:: Data excerpt
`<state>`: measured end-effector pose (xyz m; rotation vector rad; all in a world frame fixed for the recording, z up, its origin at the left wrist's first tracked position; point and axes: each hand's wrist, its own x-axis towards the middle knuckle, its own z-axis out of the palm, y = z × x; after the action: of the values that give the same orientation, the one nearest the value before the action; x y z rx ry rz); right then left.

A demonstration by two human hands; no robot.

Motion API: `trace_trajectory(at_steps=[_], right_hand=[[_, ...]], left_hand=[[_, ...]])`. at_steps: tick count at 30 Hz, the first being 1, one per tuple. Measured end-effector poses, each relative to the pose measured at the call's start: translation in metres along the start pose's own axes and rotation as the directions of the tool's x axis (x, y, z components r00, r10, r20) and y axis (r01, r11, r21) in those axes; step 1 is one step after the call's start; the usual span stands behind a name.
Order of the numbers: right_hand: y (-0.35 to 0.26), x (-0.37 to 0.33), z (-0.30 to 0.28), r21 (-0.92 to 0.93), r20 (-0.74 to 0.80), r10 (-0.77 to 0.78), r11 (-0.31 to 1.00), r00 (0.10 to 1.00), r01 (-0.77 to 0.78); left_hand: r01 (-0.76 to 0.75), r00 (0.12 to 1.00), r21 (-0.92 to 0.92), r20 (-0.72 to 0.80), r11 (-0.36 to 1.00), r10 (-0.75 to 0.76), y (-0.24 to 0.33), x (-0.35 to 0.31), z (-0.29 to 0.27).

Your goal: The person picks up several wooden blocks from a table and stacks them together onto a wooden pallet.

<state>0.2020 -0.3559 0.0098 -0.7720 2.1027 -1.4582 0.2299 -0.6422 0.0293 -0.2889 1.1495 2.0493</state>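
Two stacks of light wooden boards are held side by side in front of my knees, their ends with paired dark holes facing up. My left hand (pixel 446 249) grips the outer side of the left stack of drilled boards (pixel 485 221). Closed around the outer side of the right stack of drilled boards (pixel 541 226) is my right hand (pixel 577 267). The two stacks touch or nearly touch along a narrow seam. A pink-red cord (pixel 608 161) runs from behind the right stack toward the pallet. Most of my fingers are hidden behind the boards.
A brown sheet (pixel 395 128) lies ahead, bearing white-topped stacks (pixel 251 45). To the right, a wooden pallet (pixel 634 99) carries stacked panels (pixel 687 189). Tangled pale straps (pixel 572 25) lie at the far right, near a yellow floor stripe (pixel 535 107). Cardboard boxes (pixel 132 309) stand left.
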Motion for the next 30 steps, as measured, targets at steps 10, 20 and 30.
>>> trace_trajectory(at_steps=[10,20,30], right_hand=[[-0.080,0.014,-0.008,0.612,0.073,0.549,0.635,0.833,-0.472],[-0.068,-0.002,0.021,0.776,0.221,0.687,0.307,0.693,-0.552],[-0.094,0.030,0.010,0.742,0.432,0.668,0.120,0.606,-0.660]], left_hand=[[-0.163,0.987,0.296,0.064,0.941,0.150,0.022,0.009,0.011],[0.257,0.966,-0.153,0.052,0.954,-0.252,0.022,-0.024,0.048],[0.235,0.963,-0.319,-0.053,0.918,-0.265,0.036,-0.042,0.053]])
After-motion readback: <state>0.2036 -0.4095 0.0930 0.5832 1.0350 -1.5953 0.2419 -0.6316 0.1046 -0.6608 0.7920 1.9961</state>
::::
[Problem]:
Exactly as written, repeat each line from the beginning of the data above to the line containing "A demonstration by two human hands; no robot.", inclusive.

[Response to this task]:
`<state>`: measured end-effector pose (xyz m; rotation vector rad; all in a world frame fixed for the recording, z up, its origin at the left wrist's first tracked position; point and axes: each hand's wrist, its own x-axis towards the middle knuckle, its own z-axis out of the palm, y = z × x; after the action: of the values that give the same orientation, the one nearest the value before the action; x y z rx ry rz); right then left.

A demonstration by two human hands; no robot.

No further output is needed for the exercise.